Task statement
Retype the records that come next, word for word.

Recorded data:
· · · · ·
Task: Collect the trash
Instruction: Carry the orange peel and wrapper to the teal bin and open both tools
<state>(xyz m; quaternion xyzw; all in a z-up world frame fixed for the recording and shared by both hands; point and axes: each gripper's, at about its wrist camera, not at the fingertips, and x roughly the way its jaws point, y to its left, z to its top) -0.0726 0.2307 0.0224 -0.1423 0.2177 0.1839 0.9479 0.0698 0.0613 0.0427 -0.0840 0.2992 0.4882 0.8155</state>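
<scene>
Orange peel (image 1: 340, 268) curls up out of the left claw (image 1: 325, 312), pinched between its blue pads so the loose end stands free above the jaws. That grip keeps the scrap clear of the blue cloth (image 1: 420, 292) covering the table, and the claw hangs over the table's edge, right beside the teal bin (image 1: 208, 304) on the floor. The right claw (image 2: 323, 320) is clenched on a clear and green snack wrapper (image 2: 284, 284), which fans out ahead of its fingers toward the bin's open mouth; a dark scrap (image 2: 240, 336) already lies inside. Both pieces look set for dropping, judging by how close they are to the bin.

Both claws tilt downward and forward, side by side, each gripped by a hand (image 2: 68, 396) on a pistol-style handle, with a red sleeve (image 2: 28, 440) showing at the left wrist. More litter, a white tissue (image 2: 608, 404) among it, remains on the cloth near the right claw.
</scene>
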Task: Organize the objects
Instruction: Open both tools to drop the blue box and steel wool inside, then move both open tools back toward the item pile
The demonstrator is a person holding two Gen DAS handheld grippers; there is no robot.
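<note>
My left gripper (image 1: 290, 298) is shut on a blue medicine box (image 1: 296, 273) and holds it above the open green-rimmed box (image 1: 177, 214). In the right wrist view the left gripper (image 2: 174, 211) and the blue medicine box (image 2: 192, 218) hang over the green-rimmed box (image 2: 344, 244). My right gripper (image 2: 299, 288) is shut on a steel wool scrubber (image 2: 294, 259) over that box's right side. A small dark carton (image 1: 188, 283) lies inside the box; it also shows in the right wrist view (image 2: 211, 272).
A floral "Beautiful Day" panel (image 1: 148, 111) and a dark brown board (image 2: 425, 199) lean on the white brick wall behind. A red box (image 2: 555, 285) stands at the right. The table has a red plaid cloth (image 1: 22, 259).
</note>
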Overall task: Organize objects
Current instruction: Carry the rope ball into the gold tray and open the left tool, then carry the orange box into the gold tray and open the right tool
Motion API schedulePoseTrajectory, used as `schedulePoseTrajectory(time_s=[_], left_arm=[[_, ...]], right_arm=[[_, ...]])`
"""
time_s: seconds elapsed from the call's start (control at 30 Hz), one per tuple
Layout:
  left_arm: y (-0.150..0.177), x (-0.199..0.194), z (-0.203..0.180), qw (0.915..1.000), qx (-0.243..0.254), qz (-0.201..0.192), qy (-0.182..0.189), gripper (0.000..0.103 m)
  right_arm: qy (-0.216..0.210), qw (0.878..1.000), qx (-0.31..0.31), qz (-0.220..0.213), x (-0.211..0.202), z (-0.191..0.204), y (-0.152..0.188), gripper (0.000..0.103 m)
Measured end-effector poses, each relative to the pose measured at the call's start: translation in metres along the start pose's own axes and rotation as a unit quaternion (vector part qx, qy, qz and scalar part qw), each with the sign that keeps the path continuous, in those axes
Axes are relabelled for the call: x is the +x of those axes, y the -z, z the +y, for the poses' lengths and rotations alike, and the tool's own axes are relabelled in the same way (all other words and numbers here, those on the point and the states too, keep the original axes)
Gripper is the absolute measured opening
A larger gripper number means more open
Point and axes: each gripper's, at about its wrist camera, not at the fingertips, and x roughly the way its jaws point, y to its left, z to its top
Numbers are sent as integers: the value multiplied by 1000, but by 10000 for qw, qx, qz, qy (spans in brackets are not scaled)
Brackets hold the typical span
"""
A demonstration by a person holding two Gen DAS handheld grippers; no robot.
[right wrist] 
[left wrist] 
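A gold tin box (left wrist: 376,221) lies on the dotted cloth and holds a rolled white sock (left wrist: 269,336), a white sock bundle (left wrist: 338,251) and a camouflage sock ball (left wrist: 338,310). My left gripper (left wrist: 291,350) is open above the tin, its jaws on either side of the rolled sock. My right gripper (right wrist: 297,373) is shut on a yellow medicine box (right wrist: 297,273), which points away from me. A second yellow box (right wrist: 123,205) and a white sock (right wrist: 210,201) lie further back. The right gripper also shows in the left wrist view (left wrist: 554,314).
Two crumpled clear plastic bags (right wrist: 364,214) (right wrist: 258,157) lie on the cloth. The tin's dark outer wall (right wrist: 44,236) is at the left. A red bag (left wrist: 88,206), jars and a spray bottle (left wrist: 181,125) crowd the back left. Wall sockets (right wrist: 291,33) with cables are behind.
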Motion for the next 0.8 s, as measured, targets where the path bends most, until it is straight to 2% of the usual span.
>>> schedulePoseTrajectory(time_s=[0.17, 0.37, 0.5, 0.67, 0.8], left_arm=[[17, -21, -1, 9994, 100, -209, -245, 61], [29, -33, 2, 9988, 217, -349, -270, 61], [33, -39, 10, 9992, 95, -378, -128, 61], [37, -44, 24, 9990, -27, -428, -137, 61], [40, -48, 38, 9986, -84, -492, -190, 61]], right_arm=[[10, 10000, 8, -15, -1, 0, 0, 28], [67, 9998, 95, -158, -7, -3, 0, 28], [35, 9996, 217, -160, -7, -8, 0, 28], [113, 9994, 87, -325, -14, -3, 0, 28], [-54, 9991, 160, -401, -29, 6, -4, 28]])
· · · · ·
Response below
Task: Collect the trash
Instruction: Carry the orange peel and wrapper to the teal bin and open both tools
<state>(xyz m; quaternion xyzw; all in a z-up world frame fixed for the recording and shared by both hands; point and axes: each gripper's, at about its wrist camera, not at the fingertips, and x roughly the way its jaws point, y to its left, z to its top) -0.0726 0.2307 0.0224 -0.1423 0.2177 0.1839 0.9479 0.0698 0.0613 0.0427 -0.0840 0.2992 0.4882 0.8155</state>
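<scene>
Orange peel (image 1: 340, 268) curls up out of the left claw (image 1: 325, 312), pinched between its blue pads so the loose end stands free above the jaws. That grip keeps the scrap clear of the blue cloth (image 1: 420, 292) covering the table, and the claw hangs over the table's edge, right beside the teal bin (image 1: 208, 304) on the floor. The right claw (image 2: 323, 320) is clenched on a clear and green snack wrapper (image 2: 284, 284), which fans out ahead of its fingers toward the bin's open mouth; a dark scrap (image 2: 240, 336) already lies inside. Both pieces look set for dropping, judging by how close they are to the bin.

Both claws tilt downward and forward, side by side, each gripped by a hand (image 2: 68, 396) on a pistol-style handle, with a red sleeve (image 2: 28, 440) showing at the left wrist. More litter, a white tissue (image 2: 608, 404) among it, remains on the cloth near the right claw.
</scene>
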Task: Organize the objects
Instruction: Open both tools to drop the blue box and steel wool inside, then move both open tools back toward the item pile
The demonstrator is a person holding two Gen DAS handheld grippers; there is no robot.
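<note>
My left gripper (image 1: 290, 298) is shut on a blue medicine box (image 1: 296, 273) and holds it above the open green-rimmed box (image 1: 177, 214). In the right wrist view the left gripper (image 2: 174, 211) and the blue medicine box (image 2: 192, 218) hang over the green-rimmed box (image 2: 344, 244). My right gripper (image 2: 299, 288) is shut on a steel wool scrubber (image 2: 294, 259) over that box's right side. A small dark carton (image 1: 188, 283) lies inside the box; it also shows in the right wrist view (image 2: 211, 272).
A floral "Beautiful Day" panel (image 1: 148, 111) and a dark brown board (image 2: 425, 199) lean on the white brick wall behind. A red box (image 2: 555, 285) stands at the right. The table has a red plaid cloth (image 1: 22, 259).
</note>
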Overall task: Organize objects
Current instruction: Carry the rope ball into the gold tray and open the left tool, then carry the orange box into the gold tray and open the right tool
Motion API schedulePoseTrajectory, used as `schedulePoseTrajectory(time_s=[_], left_arm=[[_, ...]], right_arm=[[_, ...]])`
"""
time_s: seconds elapsed from the call's start (control at 30 Hz), one per tuple
Layout:
  left_arm: y (-0.150..0.177), x (-0.199..0.194), z (-0.203..0.180), qw (0.915..1.000), qx (-0.243..0.254), qz (-0.201..0.192), qy (-0.182..0.189), gripper (0.000..0.103 m)
  right_arm: qy (-0.216..0.210), qw (0.878..1.000), qx (-0.31..0.31), qz (-0.220..0.213), x (-0.211..0.202), z (-0.191..0.204), y (-0.152..0.188), gripper (0.000..0.103 m)
Measured end-effector poses, each relative to the pose measured at the call's start: translation in metres along the start pose's own axes and rotation as a unit quaternion (vector part qx, qy, qz and scalar part qw), each with the sign that keeps the path continuous, in those axes
Axes are relabelled for the call: x is the +x of those axes, y the -z, z the +y, for the poses' lengths and rotations alike, and the tool's own axes are relabelled in the same way (all other words and numbers here, those on the point and the states too, keep the original axes)
Gripper is the absolute measured opening
A larger gripper number means more open
Point and axes: each gripper's, at about its wrist camera, not at the fingertips, and x roughly the way its jaws point, y to its left, z to its top
Numbers are sent as integers: the value multiplied by 1000, but by 10000 for qw, qx, qz, qy (spans in brackets are not scaled)
Brackets hold the typical span
"""
A demonstration by a person holding two Gen DAS handheld grippers; no robot.
[right wrist] 
[left wrist] 
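A gold tin box (left wrist: 376,221) lies on the dotted cloth and holds a rolled white sock (left wrist: 269,336), a white sock bundle (left wrist: 338,251) and a camouflage sock ball (left wrist: 338,310). My left gripper (left wrist: 291,350) is open above the tin, its jaws on either side of the rolled sock. My right gripper (right wrist: 297,373) is shut on a yellow medicine box (right wrist: 297,273), which points away from me. A second yellow box (right wrist: 123,205) and a white sock (right wrist: 210,201) lie further back. The right gripper also shows in the left wrist view (left wrist: 554,314).
Two crumpled clear plastic bags (right wrist: 364,214) (right wrist: 258,157) lie on the cloth. The tin's dark outer wall (right wrist: 44,236) is at the left. A red bag (left wrist: 88,206), jars and a spray bottle (left wrist: 181,125) crowd the back left. Wall sockets (right wrist: 291,33) with cables are behind.
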Motion for the next 0.8 s, as measured, targets where the path bends most, until it is straight to 2% of the usual span.
>>> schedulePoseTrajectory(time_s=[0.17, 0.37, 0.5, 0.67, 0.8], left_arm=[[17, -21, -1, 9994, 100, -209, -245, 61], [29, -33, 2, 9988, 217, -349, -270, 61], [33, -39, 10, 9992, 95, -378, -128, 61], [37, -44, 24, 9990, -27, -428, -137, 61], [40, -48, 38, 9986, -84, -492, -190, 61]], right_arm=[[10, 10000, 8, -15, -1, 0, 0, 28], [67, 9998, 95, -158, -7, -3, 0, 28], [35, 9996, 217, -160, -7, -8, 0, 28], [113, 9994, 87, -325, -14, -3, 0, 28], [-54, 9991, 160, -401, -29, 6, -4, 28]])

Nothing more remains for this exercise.